# [WHAT THE TASK REQUIRES]
Write out exactly the first lines of the listing, ending on the line that contains "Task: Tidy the".

# [GIVEN RECORDS]
______

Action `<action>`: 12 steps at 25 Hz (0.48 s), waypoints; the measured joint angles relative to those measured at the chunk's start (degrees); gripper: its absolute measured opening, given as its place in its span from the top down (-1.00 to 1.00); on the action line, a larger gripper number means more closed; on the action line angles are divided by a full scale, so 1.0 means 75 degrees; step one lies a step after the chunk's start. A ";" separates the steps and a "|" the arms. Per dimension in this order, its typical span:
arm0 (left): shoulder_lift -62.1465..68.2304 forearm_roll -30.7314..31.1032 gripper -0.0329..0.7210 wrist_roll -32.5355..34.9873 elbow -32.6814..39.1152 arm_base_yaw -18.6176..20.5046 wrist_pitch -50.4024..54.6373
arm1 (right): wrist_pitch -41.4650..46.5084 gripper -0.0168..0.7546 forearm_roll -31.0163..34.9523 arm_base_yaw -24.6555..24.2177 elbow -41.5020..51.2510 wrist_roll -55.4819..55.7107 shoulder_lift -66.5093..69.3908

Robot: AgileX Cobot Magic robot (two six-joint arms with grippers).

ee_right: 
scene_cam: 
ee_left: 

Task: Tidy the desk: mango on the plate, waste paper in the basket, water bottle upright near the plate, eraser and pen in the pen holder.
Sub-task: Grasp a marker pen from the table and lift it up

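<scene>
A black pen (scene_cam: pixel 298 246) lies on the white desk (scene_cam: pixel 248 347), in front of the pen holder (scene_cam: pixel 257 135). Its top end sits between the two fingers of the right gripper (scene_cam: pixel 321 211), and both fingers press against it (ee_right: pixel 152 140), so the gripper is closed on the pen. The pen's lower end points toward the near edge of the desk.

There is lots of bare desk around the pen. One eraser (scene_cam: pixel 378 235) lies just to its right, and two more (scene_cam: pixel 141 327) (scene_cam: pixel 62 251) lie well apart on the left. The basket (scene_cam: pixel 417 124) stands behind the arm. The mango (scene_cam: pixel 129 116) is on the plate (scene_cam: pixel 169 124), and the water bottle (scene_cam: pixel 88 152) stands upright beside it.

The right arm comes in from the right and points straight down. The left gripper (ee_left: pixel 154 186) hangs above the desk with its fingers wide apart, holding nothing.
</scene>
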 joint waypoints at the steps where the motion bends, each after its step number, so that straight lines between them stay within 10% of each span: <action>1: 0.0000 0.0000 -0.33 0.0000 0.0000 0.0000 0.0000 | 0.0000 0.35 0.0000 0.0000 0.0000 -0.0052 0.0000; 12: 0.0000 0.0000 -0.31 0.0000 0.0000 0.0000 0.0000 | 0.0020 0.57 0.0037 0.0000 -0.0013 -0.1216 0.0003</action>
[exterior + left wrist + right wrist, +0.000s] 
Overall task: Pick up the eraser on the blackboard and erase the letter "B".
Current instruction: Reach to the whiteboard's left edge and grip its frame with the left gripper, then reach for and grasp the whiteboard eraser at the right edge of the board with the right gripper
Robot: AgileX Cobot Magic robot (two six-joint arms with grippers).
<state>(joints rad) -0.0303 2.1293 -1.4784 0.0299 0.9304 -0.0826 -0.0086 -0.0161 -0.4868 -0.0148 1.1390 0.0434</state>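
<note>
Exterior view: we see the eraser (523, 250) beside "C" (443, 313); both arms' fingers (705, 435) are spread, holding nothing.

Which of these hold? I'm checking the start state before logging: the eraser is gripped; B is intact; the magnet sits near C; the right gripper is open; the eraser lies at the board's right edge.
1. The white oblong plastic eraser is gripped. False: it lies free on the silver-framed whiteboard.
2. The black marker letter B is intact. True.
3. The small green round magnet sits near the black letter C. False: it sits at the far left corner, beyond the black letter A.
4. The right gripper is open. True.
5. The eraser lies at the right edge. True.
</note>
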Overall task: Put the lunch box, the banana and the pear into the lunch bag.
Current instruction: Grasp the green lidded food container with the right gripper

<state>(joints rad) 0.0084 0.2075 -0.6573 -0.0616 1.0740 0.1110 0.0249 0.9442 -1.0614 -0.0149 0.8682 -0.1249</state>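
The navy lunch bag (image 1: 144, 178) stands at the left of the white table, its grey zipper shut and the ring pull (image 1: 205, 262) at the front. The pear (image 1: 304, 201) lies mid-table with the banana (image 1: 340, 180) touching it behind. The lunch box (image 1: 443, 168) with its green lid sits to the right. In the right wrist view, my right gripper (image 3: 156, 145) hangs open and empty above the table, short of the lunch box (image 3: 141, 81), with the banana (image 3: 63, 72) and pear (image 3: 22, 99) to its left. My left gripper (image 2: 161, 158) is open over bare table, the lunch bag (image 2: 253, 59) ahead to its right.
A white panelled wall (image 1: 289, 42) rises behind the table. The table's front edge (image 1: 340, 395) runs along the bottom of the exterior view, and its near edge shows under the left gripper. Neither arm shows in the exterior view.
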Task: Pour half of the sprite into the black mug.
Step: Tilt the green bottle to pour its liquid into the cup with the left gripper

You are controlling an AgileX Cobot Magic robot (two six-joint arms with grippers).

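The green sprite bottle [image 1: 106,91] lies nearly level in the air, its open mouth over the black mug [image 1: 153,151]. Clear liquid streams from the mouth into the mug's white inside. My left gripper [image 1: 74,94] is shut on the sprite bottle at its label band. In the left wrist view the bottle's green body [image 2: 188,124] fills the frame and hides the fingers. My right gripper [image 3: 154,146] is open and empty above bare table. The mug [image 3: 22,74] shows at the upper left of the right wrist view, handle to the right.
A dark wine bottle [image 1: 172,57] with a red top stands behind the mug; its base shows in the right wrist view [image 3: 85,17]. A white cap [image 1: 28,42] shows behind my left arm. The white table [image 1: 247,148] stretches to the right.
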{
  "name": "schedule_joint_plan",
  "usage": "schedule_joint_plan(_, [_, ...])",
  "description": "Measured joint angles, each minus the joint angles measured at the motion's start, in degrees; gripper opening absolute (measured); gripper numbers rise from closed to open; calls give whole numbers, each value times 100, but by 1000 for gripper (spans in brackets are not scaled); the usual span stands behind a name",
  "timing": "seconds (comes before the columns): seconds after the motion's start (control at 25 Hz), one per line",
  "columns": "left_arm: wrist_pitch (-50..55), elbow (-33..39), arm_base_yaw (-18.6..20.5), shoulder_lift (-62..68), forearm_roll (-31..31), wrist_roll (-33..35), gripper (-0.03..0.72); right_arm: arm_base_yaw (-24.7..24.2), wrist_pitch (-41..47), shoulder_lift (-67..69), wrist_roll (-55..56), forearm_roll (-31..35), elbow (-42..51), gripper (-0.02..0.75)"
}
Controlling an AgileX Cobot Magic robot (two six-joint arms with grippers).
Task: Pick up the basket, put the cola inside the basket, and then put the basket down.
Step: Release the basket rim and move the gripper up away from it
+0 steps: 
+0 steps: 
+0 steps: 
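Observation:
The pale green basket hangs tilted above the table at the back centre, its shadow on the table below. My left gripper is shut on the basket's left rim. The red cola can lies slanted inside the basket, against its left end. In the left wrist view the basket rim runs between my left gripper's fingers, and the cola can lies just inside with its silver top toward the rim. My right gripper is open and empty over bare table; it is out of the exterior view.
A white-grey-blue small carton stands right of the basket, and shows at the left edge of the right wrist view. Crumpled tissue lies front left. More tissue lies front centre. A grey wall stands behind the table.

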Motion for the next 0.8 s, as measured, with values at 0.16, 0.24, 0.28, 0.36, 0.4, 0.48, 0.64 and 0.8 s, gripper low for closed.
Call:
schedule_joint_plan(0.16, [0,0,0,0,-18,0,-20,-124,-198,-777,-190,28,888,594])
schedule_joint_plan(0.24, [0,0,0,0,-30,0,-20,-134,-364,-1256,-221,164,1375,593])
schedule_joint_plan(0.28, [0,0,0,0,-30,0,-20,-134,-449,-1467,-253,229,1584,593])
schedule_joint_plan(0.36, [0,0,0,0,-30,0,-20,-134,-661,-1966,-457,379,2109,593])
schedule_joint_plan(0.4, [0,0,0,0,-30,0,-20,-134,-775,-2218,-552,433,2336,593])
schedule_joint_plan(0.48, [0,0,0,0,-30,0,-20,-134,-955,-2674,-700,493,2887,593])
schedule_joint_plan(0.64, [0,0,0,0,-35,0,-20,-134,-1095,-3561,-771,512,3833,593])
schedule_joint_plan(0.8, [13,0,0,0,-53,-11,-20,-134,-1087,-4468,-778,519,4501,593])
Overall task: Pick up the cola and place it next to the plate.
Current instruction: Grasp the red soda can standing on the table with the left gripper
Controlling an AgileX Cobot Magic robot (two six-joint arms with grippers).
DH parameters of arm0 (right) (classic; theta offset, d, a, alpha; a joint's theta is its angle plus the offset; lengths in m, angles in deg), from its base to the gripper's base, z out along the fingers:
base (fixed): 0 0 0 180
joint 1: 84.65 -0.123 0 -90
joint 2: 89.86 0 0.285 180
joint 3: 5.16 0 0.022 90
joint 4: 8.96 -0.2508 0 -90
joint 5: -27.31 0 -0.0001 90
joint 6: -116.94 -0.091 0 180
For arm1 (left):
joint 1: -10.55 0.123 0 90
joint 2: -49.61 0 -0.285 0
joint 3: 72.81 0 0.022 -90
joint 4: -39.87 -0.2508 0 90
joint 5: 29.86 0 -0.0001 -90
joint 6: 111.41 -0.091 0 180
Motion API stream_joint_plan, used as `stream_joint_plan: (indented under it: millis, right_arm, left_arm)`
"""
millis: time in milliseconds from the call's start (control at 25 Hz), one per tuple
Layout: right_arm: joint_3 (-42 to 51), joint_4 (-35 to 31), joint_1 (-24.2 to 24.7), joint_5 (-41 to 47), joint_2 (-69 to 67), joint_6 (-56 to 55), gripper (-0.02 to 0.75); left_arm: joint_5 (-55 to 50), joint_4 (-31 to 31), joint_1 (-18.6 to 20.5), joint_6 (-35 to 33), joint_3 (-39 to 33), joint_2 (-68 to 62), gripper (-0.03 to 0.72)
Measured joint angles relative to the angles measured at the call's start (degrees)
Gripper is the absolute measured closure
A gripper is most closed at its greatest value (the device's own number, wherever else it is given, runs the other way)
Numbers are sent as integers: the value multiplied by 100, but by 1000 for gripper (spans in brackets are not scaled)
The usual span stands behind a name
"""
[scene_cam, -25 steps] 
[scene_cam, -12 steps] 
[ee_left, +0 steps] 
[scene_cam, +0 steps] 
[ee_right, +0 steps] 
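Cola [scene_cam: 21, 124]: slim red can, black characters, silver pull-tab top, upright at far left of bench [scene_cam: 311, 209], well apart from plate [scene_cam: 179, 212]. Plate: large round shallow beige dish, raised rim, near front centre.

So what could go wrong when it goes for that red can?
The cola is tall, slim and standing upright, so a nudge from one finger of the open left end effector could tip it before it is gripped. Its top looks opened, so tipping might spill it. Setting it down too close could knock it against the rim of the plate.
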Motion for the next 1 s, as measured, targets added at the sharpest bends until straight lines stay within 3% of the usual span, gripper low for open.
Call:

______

# [SOLUTION FOR THIS EXERCISE]
Action `<action>`: 12 steps at 25 Hz (0.48 s), waypoints; the measured joint angles relative to those measured at the chunk's start (degrees); gripper: its absolute measured opening, given as its place in its span from the top down (-1.00 to 1.00); on the action line, a larger gripper number means more closed; on the action line angles are divided by a full scale, so 1.0 means 75 degrees; step one lies a step after the chunk's start. A ";" separates the steps and a "|" the arms. Per dimension in this order, its typical span:
arm0 (left): shoulder_lift -62.1465..68.2304 forearm_roll -30.7314..31.1032 gripper -0.0329..0.7210 wrist_roll -32.5355..34.9873 elbow -32.6814..39.1152 arm_base_yaw -18.6176..20.5046 wrist_pitch -50.4024..54.6373
arm1 (right): wrist_pitch -41.4650..46.5084 gripper -0.0168..0.7546 forearm_roll -31.0163..34.9523 arm_base_yaw -24.6555..24.2177 elbow -41.5020..51.2510 wrist_roll -55.4819..55.7107 shoulder_lift -66.5093..69.3908

Robot: AgileX Cobot Magic robot (two six-joint arms with grippers).

ee_right: 
scene_cam: 
ee_left: 

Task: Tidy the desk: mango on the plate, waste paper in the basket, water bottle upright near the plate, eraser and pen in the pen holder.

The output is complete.